Joe Bonamassa ritratto come uno degli eroi della Marvel, campeggia in bella vista sulla copertina del nuovo disco dal titolo Live at the Greek Theatre [Mascot Label Group]. Una registrazione eseguita dal vivo nell’agosto del 2015 a Los Angeles, dove il chitarrista statunitense, omaggia i tre «re» del blues, vale a dire Albert, B.B. e Freddie King. La pubblicazione include ben ventiquattro brani, che a seconda del formato in cui li si voglia acquistare, sono disponibili sia in blue-ray, che in cd e vinile, arricchite anche da supporti video di vario genere, alcuni dei quali includono retroscena e interviste familiari di un ancora adolescente Bonamassa.
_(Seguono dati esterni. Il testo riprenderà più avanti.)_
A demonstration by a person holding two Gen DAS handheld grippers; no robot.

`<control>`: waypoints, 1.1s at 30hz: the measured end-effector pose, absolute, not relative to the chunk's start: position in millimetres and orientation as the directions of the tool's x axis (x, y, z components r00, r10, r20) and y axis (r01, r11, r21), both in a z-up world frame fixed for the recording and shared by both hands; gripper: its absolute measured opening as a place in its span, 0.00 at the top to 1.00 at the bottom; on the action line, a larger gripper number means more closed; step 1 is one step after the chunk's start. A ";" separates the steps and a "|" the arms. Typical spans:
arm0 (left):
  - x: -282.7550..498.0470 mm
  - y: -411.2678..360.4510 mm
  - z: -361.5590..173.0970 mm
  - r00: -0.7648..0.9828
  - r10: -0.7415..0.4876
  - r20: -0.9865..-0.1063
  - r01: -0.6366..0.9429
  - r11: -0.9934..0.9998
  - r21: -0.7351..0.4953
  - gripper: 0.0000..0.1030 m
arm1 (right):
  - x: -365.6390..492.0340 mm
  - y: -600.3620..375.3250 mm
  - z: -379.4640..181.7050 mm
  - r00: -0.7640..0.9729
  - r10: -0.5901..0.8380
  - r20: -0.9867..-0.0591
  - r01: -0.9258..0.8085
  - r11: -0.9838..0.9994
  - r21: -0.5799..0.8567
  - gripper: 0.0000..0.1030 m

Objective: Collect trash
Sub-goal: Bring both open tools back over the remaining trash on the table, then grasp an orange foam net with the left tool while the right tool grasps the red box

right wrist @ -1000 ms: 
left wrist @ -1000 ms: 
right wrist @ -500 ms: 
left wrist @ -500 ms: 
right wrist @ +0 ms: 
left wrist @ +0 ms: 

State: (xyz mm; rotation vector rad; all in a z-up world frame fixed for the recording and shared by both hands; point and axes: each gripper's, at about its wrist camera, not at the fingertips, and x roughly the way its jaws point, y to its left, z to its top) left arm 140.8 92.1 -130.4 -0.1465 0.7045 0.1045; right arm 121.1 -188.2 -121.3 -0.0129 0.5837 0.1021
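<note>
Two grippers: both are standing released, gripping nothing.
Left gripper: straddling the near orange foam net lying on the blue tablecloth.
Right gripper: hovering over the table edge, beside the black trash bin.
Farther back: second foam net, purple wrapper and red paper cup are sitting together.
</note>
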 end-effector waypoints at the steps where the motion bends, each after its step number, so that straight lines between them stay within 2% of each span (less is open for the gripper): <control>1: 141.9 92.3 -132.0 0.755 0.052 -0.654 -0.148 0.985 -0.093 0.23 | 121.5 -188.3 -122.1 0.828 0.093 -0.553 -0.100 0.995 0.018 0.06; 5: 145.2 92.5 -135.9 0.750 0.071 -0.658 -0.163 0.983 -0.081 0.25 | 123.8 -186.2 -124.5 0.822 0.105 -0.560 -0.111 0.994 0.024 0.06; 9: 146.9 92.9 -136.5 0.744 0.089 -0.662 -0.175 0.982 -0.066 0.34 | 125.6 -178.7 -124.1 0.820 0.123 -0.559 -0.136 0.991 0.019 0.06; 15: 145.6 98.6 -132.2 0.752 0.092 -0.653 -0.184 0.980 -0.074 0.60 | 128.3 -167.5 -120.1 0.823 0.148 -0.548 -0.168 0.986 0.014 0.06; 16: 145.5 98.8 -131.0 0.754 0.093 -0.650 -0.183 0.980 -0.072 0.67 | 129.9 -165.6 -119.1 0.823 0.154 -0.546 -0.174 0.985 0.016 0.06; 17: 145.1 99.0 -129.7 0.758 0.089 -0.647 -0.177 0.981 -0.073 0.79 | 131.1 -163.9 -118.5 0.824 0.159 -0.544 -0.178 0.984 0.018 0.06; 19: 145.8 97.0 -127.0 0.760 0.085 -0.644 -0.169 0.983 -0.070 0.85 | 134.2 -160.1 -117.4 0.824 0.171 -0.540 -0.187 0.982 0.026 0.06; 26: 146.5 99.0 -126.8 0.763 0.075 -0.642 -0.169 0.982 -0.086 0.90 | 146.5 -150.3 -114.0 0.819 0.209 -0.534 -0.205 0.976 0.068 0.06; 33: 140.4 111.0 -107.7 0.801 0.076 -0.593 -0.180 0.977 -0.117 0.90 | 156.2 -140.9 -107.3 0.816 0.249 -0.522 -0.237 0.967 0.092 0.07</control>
Circostanze che vale la pena di sottolineare, oltre che per la soddisfazione dei collezionisti più incalliti, per il valore di rappresentanza artistica, commerciale e mediatica che il chitarrista nato dello stato di New York rappresenta. Il musicista ad oggi è indiscutibilmente il numero uno del blues mondiale in termini di notorietà, vendite e risonanza planetaria. Situazione sostenuta tra l’altro da una forte presenza sui social, anche in termini numerici. L’industria Bonamassa è quindi un’azienda florida e in piena attività. Al punto tale che questo live arriva a distanza di pochi mesi dall’ultima fatica da studio, il soddisfacente Blues of Desperation. Ineccepibile il contenuto musicale offerto nell’esibizione al Greek Theatre: una band stellare, presente il sempre più bravo chitarrista Kirk Fletcher, accompagna il leader lungo questo viaggio attraverso le incisioni dei tre bluesmen sopra citati.

Fuoriclasse Bonamassa che a voce e chitarra non sbaglia un colpo, navigando lungo le storie afroamerican delle icone musicali a cui tributa il suo omaggio. Di Albert King suona una ottima e muscolare Feel like breakin’ up somebody’s home, di Blues Boy King esegue una quasi funk Never make your move too soon e dal repertorio del texano Freddie interpreta con grande feeling il classico Lonesome whistle blues. Incisioni perfette così da percepire come lo statunitense interpreti a meraviglia i tre diversi stili proposti. Appare quasi una scienza esatta il risultato finale, al punto tale che Bonamassa suona con gli stessi modelli di chitarra dei suoi eroi.

Ed è propria questa prossimità alla fedele riproposizione che stimola qualche considerazione. Bonamassa da circa quindici anni edita praticamente un disco all’anno, mantenendo tassativamente un livello altissimo che gli ha permesso a ragione di divenire il primo della classe. Entrando come nel caso di Live at the Greek Theatre nel filone derivativo che porta alla riproposizione di mondi sonori già noti. Anche l’estetica dell’esibizione sul palco, in ogni sua declinazione, è piegata a questa logica. La somma di questi elementi mette in un luce l’unico, vero limite del disco: una certa assenza di calore, limite strutturale del giocattolo troppo perfetto dell’artista.